Understanding the Apple Watch

Understanding the Apple Watch
Apple Watch Series 1 – innovation copilots

Understanding the Apple Watch is hard. In September 2014, Jean-Claude BIVER, President of LVMH Watchmaking Division (Tag Heuer, Zenith, Hublot), famously said:

This [Apple] watch has no sex appeal. It’s too feminine and looks too much like the smartwatches already on the market. To be totally honest, it looks like it was designed by a student in their first trimester.

The main difficulty is probably to step back and remind ourselves it’s merely a moving part of one of the largest consumer ecosystems on the planet. In this ecosystem, every single added device exponentially increases the customer’s value of the free and the paid services provided:

Crédit Suisse Apple 2020
Crédit Suisse projected Apple services at 33% of 2020 revenues.

Understanding the Apple Watch as a product is rather pointless. We need to switch to platform/ecosystem thinking. As such, the role of the Apple Watch is plain and simple: fit a gap in Apple's network of devices and propagate its ecosystem in a more personal territory (your wrist).

This also explains why, since 2014, the role of this product has been difficult to pinpoint. Functionalities were not entirely afterthoughts; they were just not that important to set in stone yet. Pushing the ecosystem to a new frontier and only then assessing what will stick has been the usual modus operandi of Apple since the iPhone in 2007.

A typical move from Apple as a platform was to secure long-term hardware leadership. And no, we’re not talking screen here, but microchips. As I was already pointing out in 2014 in an article in French, Apple was essentially making sure their watch would be as powerful as necessary when key applications were obvious for everyone:

apple s1 - innovation copilots
The Apple S1 microchip unit was specifically designed in 2014 for the Apple Watch.

Four years later, we can testify that Google missed the wrist race by relying on a Qualcomm partnership.

In retrospect, the Apple Watch could have had killer payment or ticketing apps. It could have changed our social interactions with others more than Facebook or Twitter. It could have been a powerful home automation and security device. It could even have been a luxury device and a status symbol for Chinese « nouveaux riches.» (*)

All these options were open. They still are, to some extent. It just happens that the market has been more interested in fitness and maybe soon in healthcare.

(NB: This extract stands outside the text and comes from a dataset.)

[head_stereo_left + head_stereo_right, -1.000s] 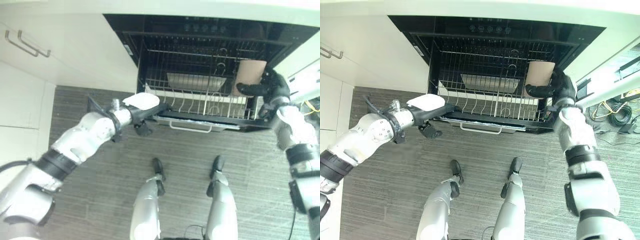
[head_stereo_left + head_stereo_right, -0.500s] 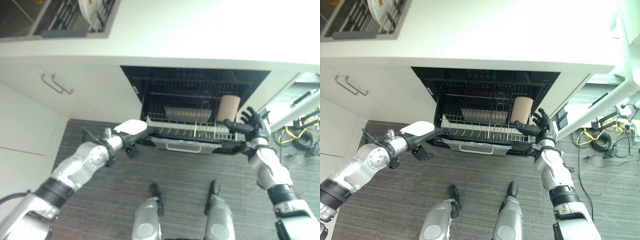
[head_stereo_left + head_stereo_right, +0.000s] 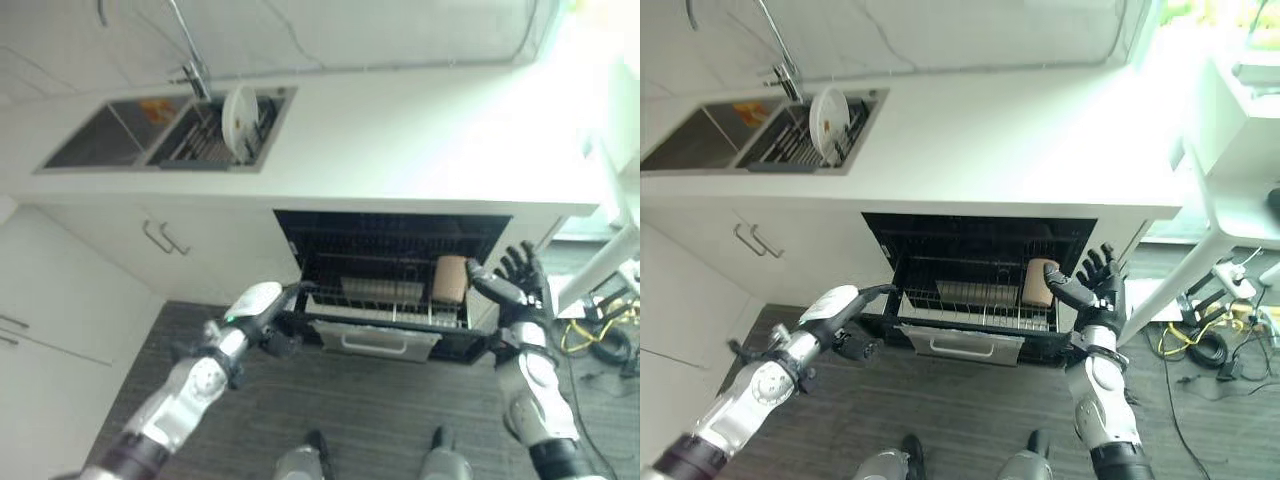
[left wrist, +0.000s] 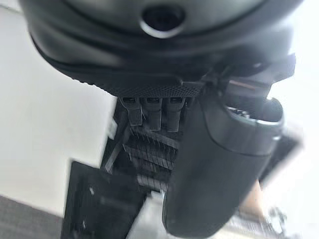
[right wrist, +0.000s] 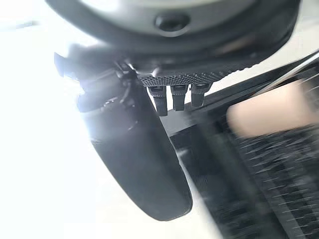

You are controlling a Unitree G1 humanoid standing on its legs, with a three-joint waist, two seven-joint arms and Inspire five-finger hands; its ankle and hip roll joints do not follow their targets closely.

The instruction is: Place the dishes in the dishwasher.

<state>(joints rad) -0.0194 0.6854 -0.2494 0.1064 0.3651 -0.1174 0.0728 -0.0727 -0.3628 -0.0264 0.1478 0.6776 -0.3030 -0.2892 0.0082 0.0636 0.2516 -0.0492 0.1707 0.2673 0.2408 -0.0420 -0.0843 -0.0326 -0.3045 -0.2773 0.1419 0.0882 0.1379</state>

As someone pointed out to me again recently, in 2007, the first killer app was… its phone app. Understanding how involved we would get with Instagram, Twitter, or Google Maps on a phone was almost impossible. Foreseeing that the iPhone in 2007 would be Apple's major platform accelerant would have been visionary (or plain lucky).

In 2018, understanding how the Apple Watch plays out in a platform strategy should not be hard. But in reality, our collective brains are still caught up in the product, its design, the size of the screen, and the battery life. We ended up being overwhelmed by Apple's success at beating Rolex in sales, just a few years after being dismissed as a poor product by watchmaking rock stars such as JC. BIVER.

We keep missing the fact that a platform cannot be assessed through only one part. If understanding the Apple Watch (or any new product from other platforms) is essential for you, I would suggest adjusting your mindset and considering the interactions more than the products. This also means how other major platforms interact or push back.

To conclude, I would say that the most important piece of information regarding the latest generation of Apple Watch for me was that Google is now paying $9 billion a year (up from $1 billion previously) to make sure that its search engine is the default on… the iPhone.

It’s never about the product itself but the ecosystem. And critical news about any single part of this ecosystem impacts the whole business. The more the iPhone, Apple TV, or Apple Pay gets traction, the more the watch becomes powerful. And reciprocally.

If you want to beat the Apple Watch, I’m afraid that discussing screen, case, complications, or straps won’t help you much…

(*) At this point, we could have a full-on discussion on how Apple silently withdrew both the gold and ceramic editions of the watch while still keeping a powerful partnership with Nike and Hermès.